START Source data
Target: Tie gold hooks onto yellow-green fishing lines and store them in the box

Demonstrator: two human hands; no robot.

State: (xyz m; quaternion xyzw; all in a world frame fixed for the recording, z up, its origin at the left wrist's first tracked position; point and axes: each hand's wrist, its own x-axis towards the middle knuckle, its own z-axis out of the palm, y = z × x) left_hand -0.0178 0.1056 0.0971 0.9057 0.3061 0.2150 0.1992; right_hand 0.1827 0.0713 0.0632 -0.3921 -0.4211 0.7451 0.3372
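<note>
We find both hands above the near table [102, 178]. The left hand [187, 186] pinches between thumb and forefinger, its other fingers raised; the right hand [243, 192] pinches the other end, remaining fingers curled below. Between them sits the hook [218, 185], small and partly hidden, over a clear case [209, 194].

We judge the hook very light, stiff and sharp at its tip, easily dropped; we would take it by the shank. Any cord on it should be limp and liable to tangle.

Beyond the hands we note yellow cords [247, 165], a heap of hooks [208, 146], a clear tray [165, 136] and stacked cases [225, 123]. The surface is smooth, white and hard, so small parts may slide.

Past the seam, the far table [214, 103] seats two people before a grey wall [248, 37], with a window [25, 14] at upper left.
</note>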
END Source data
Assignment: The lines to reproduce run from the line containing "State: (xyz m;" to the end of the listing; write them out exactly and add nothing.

Solved problem:
State: (xyz m; quaternion xyzw; all in a world frame fixed for the recording, z up, its origin at the left wrist's first tracked position; point and axes: each hand's wrist, its own x-axis towards the middle knuckle, its own z-axis out of the palm, y = z × x) left_hand -0.0178 0.1056 0.0971 0.9057 0.3061 0.2150 0.1992; right_hand 0.1827 0.0713 0.0632 -0.3921 -0.4211 0.7451 0.3372
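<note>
We find both hands above the near table [102, 178]. The left hand [187, 186] pinches between thumb and forefinger, its other fingers raised; the right hand [243, 192] pinches the other end, remaining fingers curled below. Between them sits the hook [218, 185], small and partly hidden, over a clear case [209, 194].

We judge the hook very light, stiff and sharp at its tip, easily dropped; we would take it by the shank. Any cord on it should be limp and liable to tangle.

Beyond the hands we note yellow cords [247, 165], a heap of hooks [208, 146], a clear tray [165, 136] and stacked cases [225, 123]. The surface is smooth, white and hard, so small parts may slide.

Past the seam, the far table [214, 103] seats two people before a grey wall [248, 37], with a window [25, 14] at upper left.
</note>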

That concludes the response.